Ditimbulkan ketakutan kalangan ulama, diincar kesalahannya, jika salah ucap di internal pengajian, dilaporkan sebagai pelanggaran pidana oleh para buzzerRP.
Bahkan BNPT menyebarkan bahwa di sumbar ada kelompok teroris mendirikan NII, dan akan menurunkan pemerintah yang sah dengan “golok”, sesuatu yang tidak masuk akal.
Baru-baru ini di bulan Ramadan seorang Rektor ITK di Kalimantan Timur, yang kemungkinan terpapar sekularisme, atau neo komunisme menjadi rasis dan merendahkan Islam.
Ulama dikriminalisasi dan menyempitkan ruang gerak para organisasi Islam dengan berbagai istilah stigma mereka lekatkan seperti “kadrun”, radikal dan intoleransi bagi yang bertentangan dan kritis terhadap kekuasaan.
Bahkan penangkapan beberapa ulama dan aktivis, tanpa alasan hukum yang logis. Sehingga menciptakan kecurigaan bagi sesama umat Islam.
Bahwa, di Amerika dan dunia Barat, Islamophobia telah menjadi catatan sejarah kelam. Namun sekarang PBB telah menetapkan dalam Sidang Umum 15 Maret 2022, Hari Internasional Melawan Islamophobia.
Penetapan Hari Internasional Melawan Islamophobia dalam SU PBB seharusnya menjadi momentum bagi negara-negara termasuk Indonesia untuk membuat aturan-aturan hukum terkait.

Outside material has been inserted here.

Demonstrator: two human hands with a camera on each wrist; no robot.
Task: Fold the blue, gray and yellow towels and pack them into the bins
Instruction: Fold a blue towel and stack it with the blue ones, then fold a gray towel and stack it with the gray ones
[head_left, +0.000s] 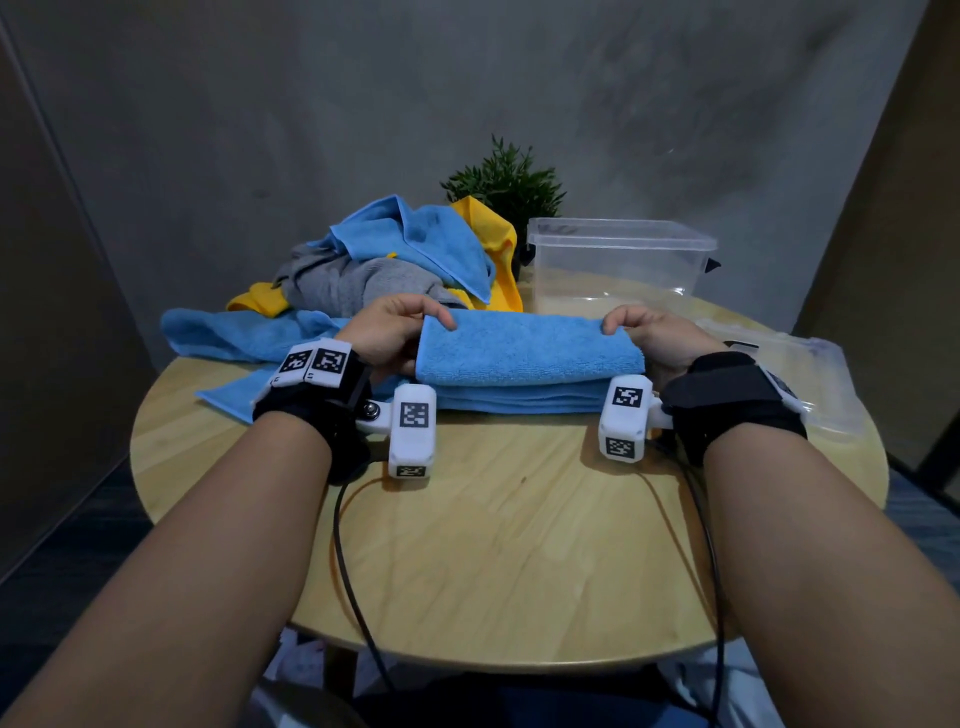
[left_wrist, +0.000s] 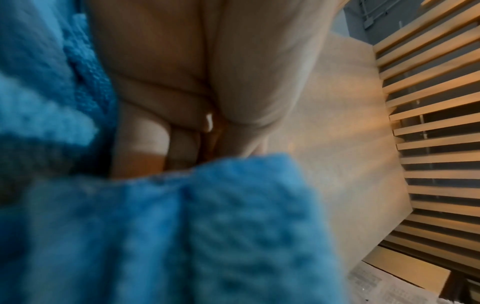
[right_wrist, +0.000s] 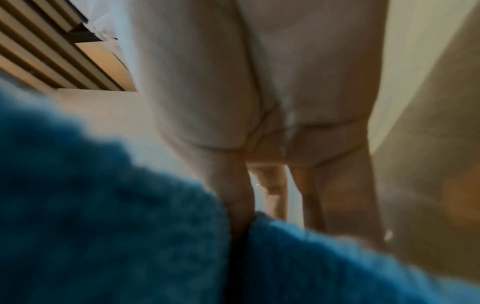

Di AS dimana “Combating International Islamophobia Act” telah lolos dari House of Representative (DPR) dan Senat di AS.
Di Kanada, upaya tersebut bahkan datang dari eksekutif dan legislatif, Pemerintah Kanada bermaksud membentuk badan khusus melawan Islamophobia, dan sejumlah legislator telah mengajukan ‘Our London Family Act‘ sebagai RUU untuk melawan Islamophobia.
Indonesia yang memiliki populasi muslim terbesar di dunia, mestinya tampil aktif dan terdepan menjalankan keputusan SU PBB yang menetapkan tanggal 15 Maret sebagai Hari Internasional Melawan Islamophobia dalam upaya menghadirkan toleransi, harmoni dan moderasi dengan sukseskan perlawanan global terhadap Islamophobia.
Mengingat hal tersebut, KAMI Lintas Provinsi menyatakan:
1. Meminta Pemeritah Jokowi hentikan rekayasa menyerang, melemahkan dan akan menghancurkan umat Islam.
2. Meminta Presiden Jokowi menindak tegas jangan justru “membiarkan” para pejabat, penceramah, rektor, buzzer, influencer dan pihak-pihak lainnya yang terus menyebarkan Islamophobia dengan anti terhadap Islam, Al Quran, Nabi Muhammad, ulama, pakaian muslim dan apalagi terus mengaitkan Islam dengan radikalisme, terorisme, intoleransi dan hal-hal negatif lainnya. Jika Jokowi sebagai presiden tidak sanggup mengatasi hal tersebut sebaiknya mundur dari jabatannya.
3. Sebagai negara yang mayoritas Muslim, meminta Pemerintah Indonesia, DPR-RI dan DPD RI harus bertindak proaktif dalam merealisasikan kesepakatan SU PBB tentang Penetapan Hari Internasional Melawan Islamophobia tersebut dengan segera meratifikasi dan menyusun RUU untuk melawan Islamophobia.
4. Pemerintah harus menindak tegas dan menangkap setiap orang yang menghina Islam, termasuk ulama dan pemeluknya, seperti yang dilakukan Rektor ITK Profesor Budi Santoso harus diberhentikan secara tidak hormat dan dipidanakan, sebagai bentuk law enforcement dan shock terapy bagi para intelektual dan masyarakat lainnya.
5. Meminta agar setiap ormas Islam terutama MUI untuk segera membentuk badan khusus melawan Islamophobia.